In the prior art, transdermal drug delivery is generally realized by using techniques such as microneedle arrays, ultrasonic introduction, electroporation, ion introduction or laser micropore and the like, so as to promote the drugs to penetrate through the stratum corneum into the human body. However, in practical applications, the dosage of the patient needs to be adjusted according to the change of the disease condition, and the administration rate of these techniques is often difficult to adjust on a single transdermal patch, which causes a gap between the current transdermal administration mode and the practical application requirement.
Disclosure of Invention
The object of the present invention is to provide a transdermal patch and a transdermal administration method, which are directed to the above-mentioned disadvantages of the prior art, and the object is achieved by the following means.

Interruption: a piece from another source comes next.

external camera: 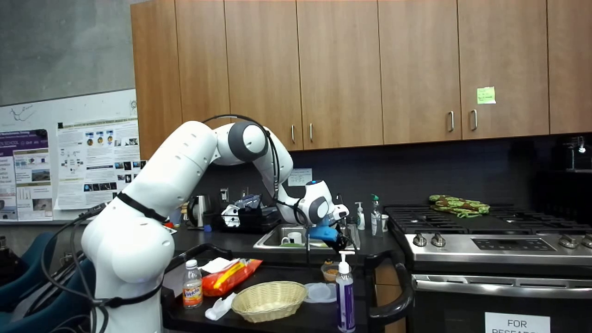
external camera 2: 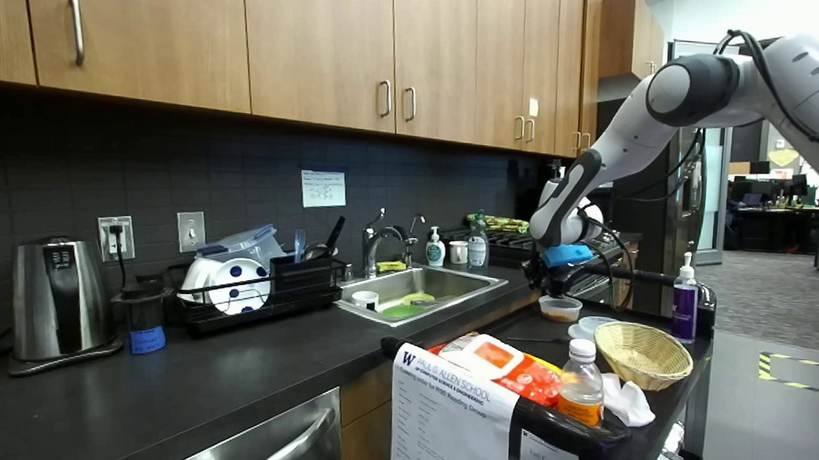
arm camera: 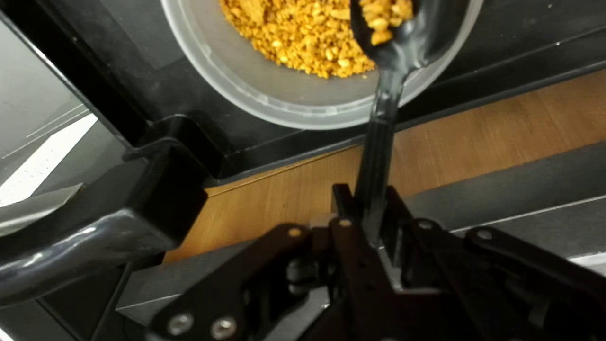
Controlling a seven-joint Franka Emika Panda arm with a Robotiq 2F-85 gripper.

In a first aspect the present invention provides a transdermal patch comprising: the drug delivery device comprises a drug supply structure, a control device, an electric power drug delivery module, a microneedle array driving module, a first drug storage pool and a second drug storage pool;
the first medicine storage pool is positioned between the medicine supply structure and the electrodynamic force medicine feeding module, and the second medicine storage pool is positioned between the electrodynamic force medicine feeding module and the microneedle array driving module;
the control device is respectively connected with the electric power drug delivery module and the microneedle array driving module.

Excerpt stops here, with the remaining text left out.